Without the images, print every line of the material below exactly as given.

→ **Stored data**
════════════════════

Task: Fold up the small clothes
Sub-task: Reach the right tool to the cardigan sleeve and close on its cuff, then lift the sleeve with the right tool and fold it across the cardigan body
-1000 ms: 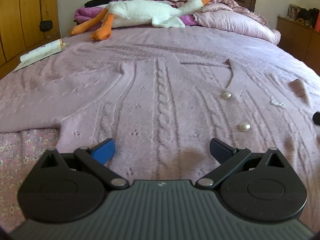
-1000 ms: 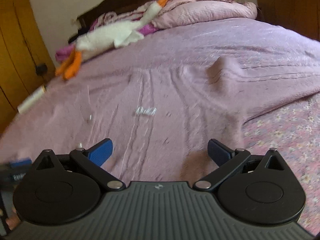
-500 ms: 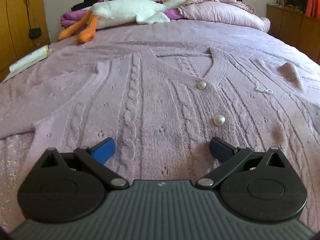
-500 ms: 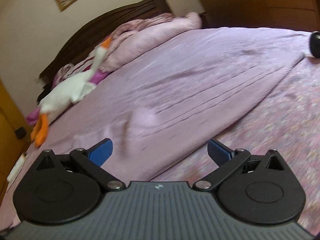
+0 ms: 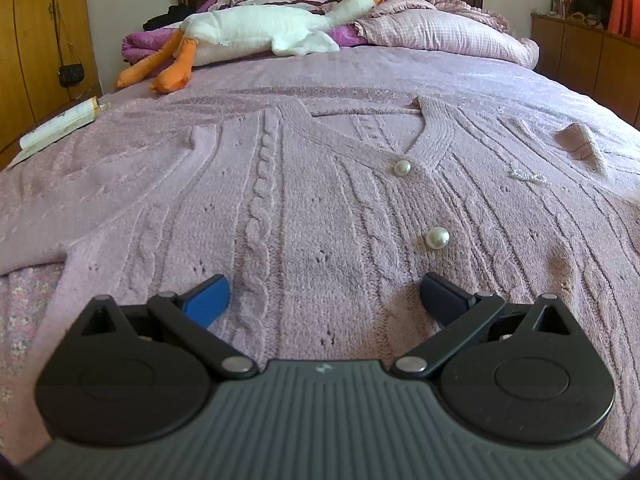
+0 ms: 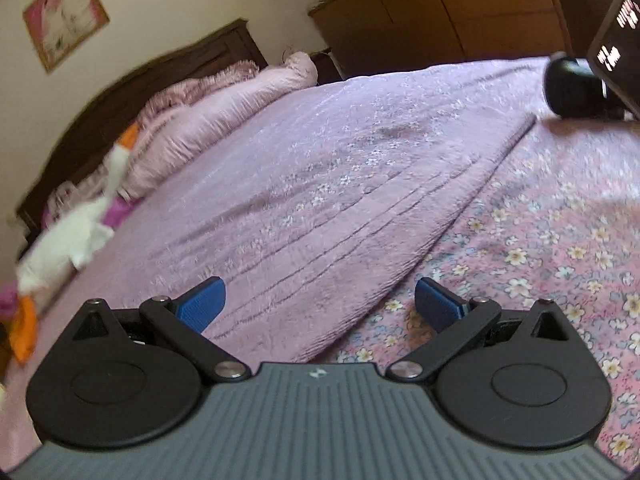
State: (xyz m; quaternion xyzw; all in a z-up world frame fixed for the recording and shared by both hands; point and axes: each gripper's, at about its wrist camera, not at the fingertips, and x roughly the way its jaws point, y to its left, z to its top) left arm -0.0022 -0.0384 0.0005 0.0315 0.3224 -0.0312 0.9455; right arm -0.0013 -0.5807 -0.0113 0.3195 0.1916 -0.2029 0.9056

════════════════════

→ **Expected output**
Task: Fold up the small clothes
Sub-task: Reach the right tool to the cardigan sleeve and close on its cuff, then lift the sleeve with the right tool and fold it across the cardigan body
-1000 ms: 
-1000 ms: 
-500 ms: 
-500 ms: 
+0 ms: 
+0 ms: 
State: (xyz m; quaternion xyzw; all in a z-up world frame fixed for the recording and shared by both hands; point and axes: each gripper's, at about its wrist camera, not at the fingertips, and x roughly the way its jaws point, y to its left, z to its top) left arm -0.0022 -0.0384 0.0005 0.0315 0.3224 -0.0312 0.9455; right arm -0.0013 -0.5807 -0.0113 0.3195 0.1916 -0.2029 0.9056

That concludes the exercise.